In addition to such big-ticket items will be the expense of replacing the equipment worn out by the operations in Iraq and Afghanistan. But regardless of arguments from supporters of other programs, the highest levels of government will ask for the Ohio replacements as the first order of business. The importance of this facet of national defense and prestige can be seen in Great Britain’s plan to replace its SSBN force in the face of even more severe budget cuts and force reductions than those expected in the United States.
When development of the submarine-launched ballistic missile began in 1956, the Navy was still suffering from drastic reductions following the Korean War. Funds for everything from personnel to repair parts were scarce in an atmosphere of penury that enveloped all the services. Yet in these dire circumstances, Admiral Arleigh Burke, then Chief of Naval Operations, sequestered monies from every part of the Navy’s budget to fund the first fleet ballistic-missile submarines within existing budget caps. The Fiscal Year 1956 through 1959 budgets were stripped of much, including a nuclear-powered aircraft carrier, to fund the SSBNs in what naval analyst Norman Friedman described as a wartime mobilization program. This historical record testifies to the unique importance, strategic value, and national prestige that these ships embody.
The recent nuclear arms reduction pact is not likely to be the end of efforts to further limit the numbers of strategic nuclear weapons or their launchers. Predicting the number of weapons and launchers that will be needed or allowed in 2025 is difficult, but certainly it will be fewer than are deployed now. As the number of weapons declines, the value of each remaining one increases; therefore, its security, survivability, and reliability becomes even more important. These features are the hallmarks of submarine-based nuclear weapons; in these attributes, SSBN basing far exceeds its fixed-point land-based cousins.
Because only a small fraction of the Navy’s officers are employed in submarine-based strategic weapon systems, and because the activities of fleet ballistic-missile operations are isolated from routine naval operations, the importance of the submarine-launched ballistic missile goes unrecognized and unacknowledged by most in the Navy and among its supporters.

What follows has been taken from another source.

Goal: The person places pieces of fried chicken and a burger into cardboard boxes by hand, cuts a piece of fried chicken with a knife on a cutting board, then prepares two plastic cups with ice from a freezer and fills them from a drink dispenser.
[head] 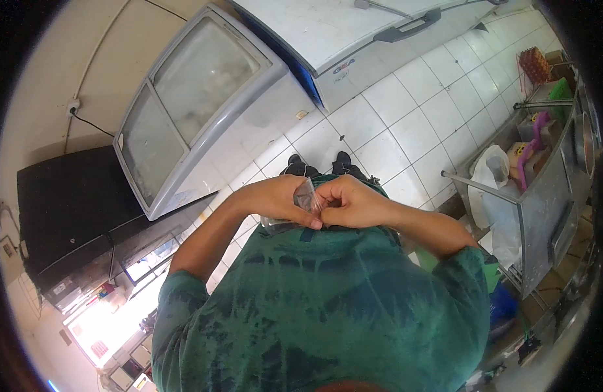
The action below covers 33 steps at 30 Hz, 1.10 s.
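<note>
My left hand (279, 198) is wrapped around a clear plastic bag (306, 196) in front of my waist. One edge of the bag stands up between thumb and fingers, and another fold hangs below the palm. My right hand (353, 203) meets it from the other side, with bent fingers and thumb pinching the bag's edge. The fingertips of both hands nearly touch. Whether anything lies inside the bag cannot be made out.
Ahead on the left stands a glass-topped chest freezer (203, 78), beside a white GEA chest freezer (331, 29). A black cabinet (61, 206) is at far left. On the right, a metal-framed cart (541, 235) holds plastic bags and containers. White tiles (394, 127) cover the floor.
</note>
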Each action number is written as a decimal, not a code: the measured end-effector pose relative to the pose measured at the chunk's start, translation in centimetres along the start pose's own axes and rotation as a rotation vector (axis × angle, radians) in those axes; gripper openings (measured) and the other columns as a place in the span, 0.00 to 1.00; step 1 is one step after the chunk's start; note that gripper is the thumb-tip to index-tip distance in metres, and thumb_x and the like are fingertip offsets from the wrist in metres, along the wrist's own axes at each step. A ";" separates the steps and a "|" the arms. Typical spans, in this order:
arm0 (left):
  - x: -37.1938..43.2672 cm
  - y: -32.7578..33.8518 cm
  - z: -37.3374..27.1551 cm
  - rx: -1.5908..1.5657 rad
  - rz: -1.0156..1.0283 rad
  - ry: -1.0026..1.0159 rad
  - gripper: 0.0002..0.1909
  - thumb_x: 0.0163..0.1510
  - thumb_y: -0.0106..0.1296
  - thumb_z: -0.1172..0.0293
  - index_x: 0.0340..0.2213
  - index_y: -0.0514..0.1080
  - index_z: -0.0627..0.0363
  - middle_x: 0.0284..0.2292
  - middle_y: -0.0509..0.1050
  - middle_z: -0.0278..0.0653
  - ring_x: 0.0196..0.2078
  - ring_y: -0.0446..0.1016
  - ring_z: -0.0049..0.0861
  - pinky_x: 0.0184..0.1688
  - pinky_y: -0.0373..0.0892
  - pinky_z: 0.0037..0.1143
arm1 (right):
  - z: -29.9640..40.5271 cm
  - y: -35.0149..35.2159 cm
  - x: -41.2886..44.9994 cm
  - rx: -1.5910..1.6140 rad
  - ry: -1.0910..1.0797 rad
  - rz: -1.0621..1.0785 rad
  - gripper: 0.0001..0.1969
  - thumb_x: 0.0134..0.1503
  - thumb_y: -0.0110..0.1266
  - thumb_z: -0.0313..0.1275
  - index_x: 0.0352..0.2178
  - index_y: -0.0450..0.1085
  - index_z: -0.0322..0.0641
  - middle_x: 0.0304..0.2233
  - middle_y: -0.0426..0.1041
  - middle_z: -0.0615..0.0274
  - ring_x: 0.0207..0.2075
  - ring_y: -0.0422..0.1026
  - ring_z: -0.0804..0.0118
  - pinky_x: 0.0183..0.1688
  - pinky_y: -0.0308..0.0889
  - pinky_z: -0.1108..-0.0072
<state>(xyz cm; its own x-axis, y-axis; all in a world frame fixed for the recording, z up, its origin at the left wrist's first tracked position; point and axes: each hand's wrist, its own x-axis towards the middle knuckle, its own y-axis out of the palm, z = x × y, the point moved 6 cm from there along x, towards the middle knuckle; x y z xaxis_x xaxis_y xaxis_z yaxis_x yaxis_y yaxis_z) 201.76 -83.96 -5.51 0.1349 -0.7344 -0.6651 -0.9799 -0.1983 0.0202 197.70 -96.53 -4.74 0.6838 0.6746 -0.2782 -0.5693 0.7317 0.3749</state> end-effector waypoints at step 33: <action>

In the four essays on the future of the Navy in February’s Proceedings , there is no mention of nuclear weapons, strategic forces, deterrence, or SSBNs.
But recognized or not, strategic nuclear deterrence is the first and most important DOD mission. No unit, effort, or force is as valuable as the strategic weapons based in submarines. The Ohio replacement will go forward regardless of the state of the budget or top-line caps on total allotments. The mission needs the Navy more than the Navy needs the mission.